The Distinguished Early Career Award will support Kochunas’ research into advancing our knowledge and understanding of the digital twins’ concept for nuclear engineering applications. The project will use data simulations to develop a foundation for creating models for nuclear energy systems and their components. Kochunas will also create a curriculum for teaching these methods.
“I think it’s really great that DOE-NE started an early career award,” said Kochunas. “I hope that they expand this program in the future because there are a lot of talented junior faculty working on nuclear engineering. It is an honor to be a part of the inaugural group of recipients.”
Kochunas also supports the NERS-based Project SAFARI – Secure Automation for Advanced Reactor Innovation, which will develop AI-enhanced digital twins of nuclear reactors with a grant from the Advanced Research Projects Agency–Energy.
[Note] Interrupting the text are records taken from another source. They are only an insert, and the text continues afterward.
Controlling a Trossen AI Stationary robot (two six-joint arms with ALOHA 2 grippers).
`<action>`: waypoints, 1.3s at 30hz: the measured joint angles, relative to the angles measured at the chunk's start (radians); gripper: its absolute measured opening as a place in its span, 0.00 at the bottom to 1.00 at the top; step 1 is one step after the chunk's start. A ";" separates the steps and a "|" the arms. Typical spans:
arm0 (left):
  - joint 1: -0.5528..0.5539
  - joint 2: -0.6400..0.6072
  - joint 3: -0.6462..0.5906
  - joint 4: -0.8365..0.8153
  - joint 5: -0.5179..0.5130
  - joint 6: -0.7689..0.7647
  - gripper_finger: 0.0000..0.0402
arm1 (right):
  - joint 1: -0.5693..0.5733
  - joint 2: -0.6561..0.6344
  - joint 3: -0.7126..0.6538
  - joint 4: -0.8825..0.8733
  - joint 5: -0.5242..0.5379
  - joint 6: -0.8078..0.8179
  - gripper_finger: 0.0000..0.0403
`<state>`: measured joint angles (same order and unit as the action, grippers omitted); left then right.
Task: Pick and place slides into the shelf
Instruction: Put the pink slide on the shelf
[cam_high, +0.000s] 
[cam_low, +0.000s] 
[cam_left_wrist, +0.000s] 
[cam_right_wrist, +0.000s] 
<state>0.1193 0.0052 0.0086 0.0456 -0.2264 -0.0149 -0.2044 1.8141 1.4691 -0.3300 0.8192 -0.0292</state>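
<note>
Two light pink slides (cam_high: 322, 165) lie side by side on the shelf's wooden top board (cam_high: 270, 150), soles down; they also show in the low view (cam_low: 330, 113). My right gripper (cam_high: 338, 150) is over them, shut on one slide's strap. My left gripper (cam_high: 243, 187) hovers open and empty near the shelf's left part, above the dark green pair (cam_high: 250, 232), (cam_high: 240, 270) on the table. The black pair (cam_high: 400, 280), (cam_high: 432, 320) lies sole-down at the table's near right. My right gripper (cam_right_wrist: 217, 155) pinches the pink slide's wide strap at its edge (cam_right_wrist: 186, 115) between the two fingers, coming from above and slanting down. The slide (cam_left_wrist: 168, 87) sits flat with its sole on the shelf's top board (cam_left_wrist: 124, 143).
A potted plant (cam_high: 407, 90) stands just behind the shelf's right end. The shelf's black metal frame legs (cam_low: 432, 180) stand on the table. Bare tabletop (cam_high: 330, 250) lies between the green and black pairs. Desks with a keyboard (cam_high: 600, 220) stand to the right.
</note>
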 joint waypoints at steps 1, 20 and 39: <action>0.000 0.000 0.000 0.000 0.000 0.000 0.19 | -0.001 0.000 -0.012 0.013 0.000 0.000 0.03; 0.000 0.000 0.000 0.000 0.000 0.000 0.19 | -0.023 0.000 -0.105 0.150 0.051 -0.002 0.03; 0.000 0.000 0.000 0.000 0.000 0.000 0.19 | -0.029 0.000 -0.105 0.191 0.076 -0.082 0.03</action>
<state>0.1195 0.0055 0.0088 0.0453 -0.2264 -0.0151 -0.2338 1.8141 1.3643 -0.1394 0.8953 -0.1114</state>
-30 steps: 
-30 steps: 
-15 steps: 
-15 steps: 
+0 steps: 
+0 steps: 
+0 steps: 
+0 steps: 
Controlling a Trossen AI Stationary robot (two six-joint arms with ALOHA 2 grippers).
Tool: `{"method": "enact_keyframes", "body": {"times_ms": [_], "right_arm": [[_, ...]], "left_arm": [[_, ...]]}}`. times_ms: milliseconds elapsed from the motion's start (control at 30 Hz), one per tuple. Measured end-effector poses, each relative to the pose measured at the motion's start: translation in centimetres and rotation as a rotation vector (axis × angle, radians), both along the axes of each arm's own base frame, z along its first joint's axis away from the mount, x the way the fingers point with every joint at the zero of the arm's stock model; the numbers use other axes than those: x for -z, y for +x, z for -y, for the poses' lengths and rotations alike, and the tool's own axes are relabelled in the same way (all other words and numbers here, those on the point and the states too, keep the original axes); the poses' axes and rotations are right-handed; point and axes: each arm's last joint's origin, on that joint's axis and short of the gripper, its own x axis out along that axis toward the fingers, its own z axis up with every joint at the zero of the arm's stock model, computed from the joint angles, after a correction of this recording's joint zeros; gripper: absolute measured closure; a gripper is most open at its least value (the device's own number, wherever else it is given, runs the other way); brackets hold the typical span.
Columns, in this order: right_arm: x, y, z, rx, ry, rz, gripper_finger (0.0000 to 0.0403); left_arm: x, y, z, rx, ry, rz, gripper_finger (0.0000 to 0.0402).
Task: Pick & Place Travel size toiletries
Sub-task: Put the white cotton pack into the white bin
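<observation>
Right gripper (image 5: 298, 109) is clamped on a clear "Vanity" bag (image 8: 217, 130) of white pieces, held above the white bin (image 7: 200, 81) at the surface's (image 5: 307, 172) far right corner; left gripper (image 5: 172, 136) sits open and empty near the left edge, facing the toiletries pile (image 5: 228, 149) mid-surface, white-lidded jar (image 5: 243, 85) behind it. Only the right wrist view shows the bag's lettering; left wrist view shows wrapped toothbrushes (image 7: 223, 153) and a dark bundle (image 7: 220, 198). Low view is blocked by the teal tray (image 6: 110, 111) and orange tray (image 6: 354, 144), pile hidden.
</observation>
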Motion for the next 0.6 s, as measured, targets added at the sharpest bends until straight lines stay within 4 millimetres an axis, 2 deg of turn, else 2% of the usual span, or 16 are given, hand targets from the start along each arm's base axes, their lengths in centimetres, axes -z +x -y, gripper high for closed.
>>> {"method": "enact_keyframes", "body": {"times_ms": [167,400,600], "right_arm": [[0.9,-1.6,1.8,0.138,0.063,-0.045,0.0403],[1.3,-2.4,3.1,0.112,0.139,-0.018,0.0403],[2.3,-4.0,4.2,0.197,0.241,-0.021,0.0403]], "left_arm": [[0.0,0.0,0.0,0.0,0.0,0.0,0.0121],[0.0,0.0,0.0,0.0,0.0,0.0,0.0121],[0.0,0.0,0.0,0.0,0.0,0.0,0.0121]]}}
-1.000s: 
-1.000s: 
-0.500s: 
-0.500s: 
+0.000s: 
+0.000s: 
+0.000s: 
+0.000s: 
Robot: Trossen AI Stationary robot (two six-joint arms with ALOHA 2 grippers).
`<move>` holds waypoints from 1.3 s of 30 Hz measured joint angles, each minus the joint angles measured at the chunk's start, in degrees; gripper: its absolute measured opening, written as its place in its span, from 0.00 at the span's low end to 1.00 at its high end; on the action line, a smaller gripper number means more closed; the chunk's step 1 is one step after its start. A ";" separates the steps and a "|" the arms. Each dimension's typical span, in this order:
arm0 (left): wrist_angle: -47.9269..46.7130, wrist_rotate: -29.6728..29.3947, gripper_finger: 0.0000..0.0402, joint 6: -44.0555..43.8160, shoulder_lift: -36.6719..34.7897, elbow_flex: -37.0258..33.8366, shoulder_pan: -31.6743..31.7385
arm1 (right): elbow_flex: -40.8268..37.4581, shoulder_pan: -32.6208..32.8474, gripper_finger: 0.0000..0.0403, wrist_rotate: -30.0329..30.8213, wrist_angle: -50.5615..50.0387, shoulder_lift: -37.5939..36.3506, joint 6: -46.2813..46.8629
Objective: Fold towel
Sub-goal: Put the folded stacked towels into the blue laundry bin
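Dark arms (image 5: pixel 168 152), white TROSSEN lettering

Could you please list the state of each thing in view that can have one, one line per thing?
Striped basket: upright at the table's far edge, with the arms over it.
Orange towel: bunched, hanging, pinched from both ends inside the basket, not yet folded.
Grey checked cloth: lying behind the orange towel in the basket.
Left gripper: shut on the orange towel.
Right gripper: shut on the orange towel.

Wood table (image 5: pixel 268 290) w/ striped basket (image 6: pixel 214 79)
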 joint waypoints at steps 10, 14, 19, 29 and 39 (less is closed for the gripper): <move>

Kochunas’ research focus at NERS is on the next generation of numerical methods and parallel algorithms for high-fidelity computational reactor physics. His areas of expertise include neutron transport, nuclide transmutation, multi-physics, parallel programming, and HPC architectures. He joined the NERS faculty in 2019 where he eads the Nuclear Reactor Analysis and Methods (NuRAM) group and the Nuclear Plant Simulation Laboratory (NPSL). A core component of the NPSL is the Virtual Ford Nuclear Reactor (VFNR), an XR Initiative led by Kochunas and funded by U-M Center for Academic Innovation.
During his time as a PhD student, Kochunas initiated and led the development of the MPACT code that became the main deterministic neutronics tool within the CASL (Consortium for Advanced Simulation of Light Water Reactors) project and subsequently within VERA (Virtual Environment for Reactor Applications). MPACT was not only born out of his PhD research but has also become a central research tool in the work of more than 16 other PhD students in the NERS department.
This year, the DOE awarded more than $3.1 million through its newly established Distinguished Early Career Program to support five early career faculty in five states. Kochunas will receive a grant for $625,000 to support his research.